## Your instructions:
Please reproduce the data exactly and omit the pictures.

## Given information:

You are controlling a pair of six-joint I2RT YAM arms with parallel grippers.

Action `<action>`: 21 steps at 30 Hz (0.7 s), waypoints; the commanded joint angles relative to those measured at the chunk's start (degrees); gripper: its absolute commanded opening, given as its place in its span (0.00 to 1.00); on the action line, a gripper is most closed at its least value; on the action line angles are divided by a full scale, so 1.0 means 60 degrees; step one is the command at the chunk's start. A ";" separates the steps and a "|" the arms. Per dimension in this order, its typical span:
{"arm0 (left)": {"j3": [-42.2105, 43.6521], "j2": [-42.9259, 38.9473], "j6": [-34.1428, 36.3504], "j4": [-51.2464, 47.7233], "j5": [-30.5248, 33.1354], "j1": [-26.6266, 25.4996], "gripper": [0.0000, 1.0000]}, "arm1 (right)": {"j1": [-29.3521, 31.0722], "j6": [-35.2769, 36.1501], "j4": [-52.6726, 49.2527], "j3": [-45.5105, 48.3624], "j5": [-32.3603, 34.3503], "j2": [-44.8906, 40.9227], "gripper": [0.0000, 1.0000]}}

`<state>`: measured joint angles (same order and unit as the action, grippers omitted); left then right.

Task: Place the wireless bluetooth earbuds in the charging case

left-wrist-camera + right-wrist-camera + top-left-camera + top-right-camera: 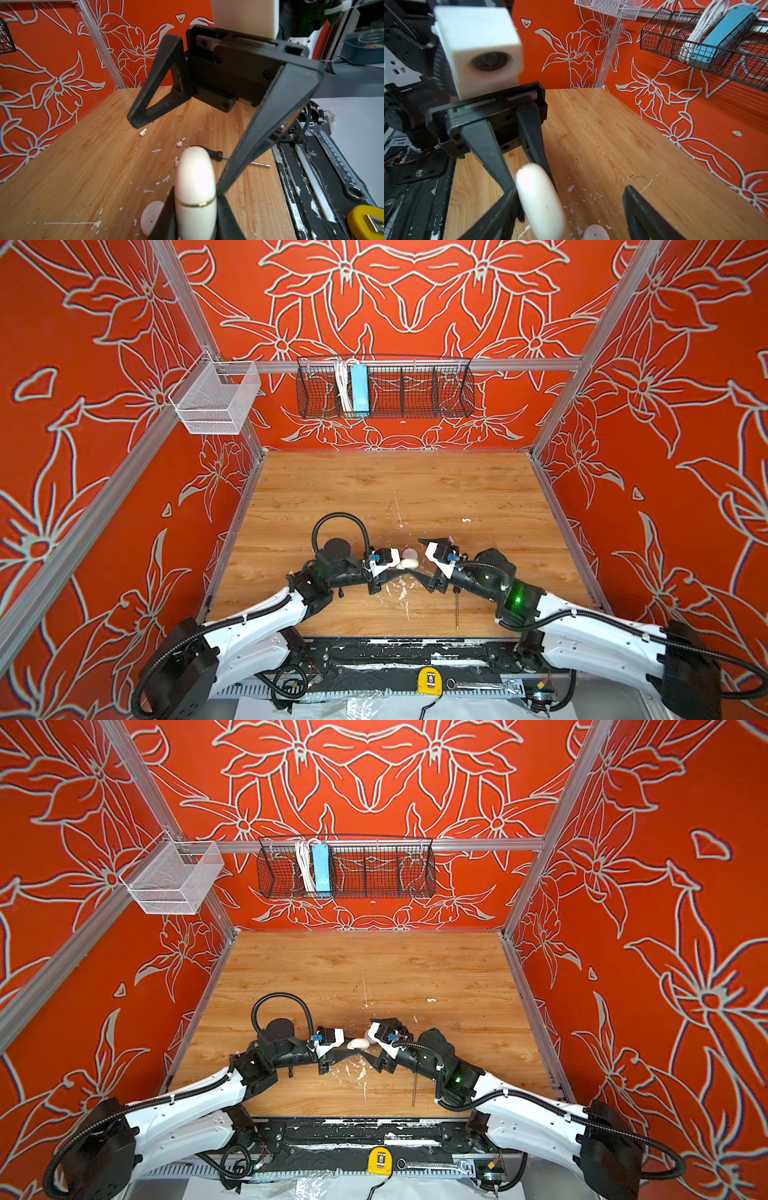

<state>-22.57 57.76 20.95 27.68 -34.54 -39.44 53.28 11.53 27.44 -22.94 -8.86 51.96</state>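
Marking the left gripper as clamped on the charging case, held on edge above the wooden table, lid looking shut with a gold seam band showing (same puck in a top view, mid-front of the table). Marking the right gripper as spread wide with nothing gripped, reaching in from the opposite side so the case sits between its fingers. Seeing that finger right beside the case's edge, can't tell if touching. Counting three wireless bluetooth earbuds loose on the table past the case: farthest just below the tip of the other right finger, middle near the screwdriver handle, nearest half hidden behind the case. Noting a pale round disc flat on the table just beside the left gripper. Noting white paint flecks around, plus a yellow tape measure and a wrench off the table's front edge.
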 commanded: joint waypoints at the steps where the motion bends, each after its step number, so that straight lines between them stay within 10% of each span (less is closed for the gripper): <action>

## Response for this exercise:
You are controlling a pair of six-joint I2RT YAM arms with parallel grippers.

Action `<action>`: 21 steps at 30 Hz (0.7 s), waypoints; the commanded joint angles relative to those measured at the chunk's start (degrees); gripper: its absolute commanded opening, given as its place in its span (0.00 to 1.00); on the action line, a gripper is most closed at its least value; on the action line angles are divided by a full scale, so 1.0 means 60 degrees; step one is the command at the chunk's start. A ";" separates the steps and a "|" the arms. Per dimension in this order, its typical span:
{"arm0 (left)": {"j3": [-42.2105, 43.6521], "j2": [-42.9259, 38.9473], "j6": [-34.1428, 36.3504], "j4": [-51.2464, 47.7233], "j5": [-30.5248, 33.1354], "j1": [-26.6266, 25.4996], "gripper": [0.0000, 1.0000]}, "arm1 (right)": {"j1": [-29.3521, 31.0722], "j6": [-35.2769, 36.1501], "j4": [-52.6726, 49.2527], "j3": [-45.5105, 48.3624], "j5": [-32.3603, 34.3503], "j2": [-44.8906, 40.9227], "gripper": [0.0000, 1.0000]}}

`<state>`: measured joint angles (same order and unit as the action, grippers omitted); left then right.

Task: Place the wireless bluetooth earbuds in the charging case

left-wrist-camera + right-wrist-camera + top-left-camera + top-right-camera: 

<state>-22.57 57.76 20.95 27.68 -34.54 -39.44 53.28 11.53 27.44 -22.94 -8.86 51.96</state>
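Marking the left gripper as clamped on the charging case, held on edge above the wooden table, lid looking shut with a gold seam band showing (same puck in a top view, mid-front of the table). Marking the right gripper as spread wide with nothing gripped, reaching in from the opposite side so the case sits between its fingers. Seeing that finger right beside the case's edge, can't tell if touching. Counting three wireless bluetooth earbuds loose on the table past the case: farthest just below the tip of the other right finger, middle near the screwdriver handle, nearest half hidden behind the case. Noting a pale round disc flat on the table just beside the left gripper. Noting white paint flecks around, plus a yellow tape measure and a wrench off the table's front edge.
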 commanded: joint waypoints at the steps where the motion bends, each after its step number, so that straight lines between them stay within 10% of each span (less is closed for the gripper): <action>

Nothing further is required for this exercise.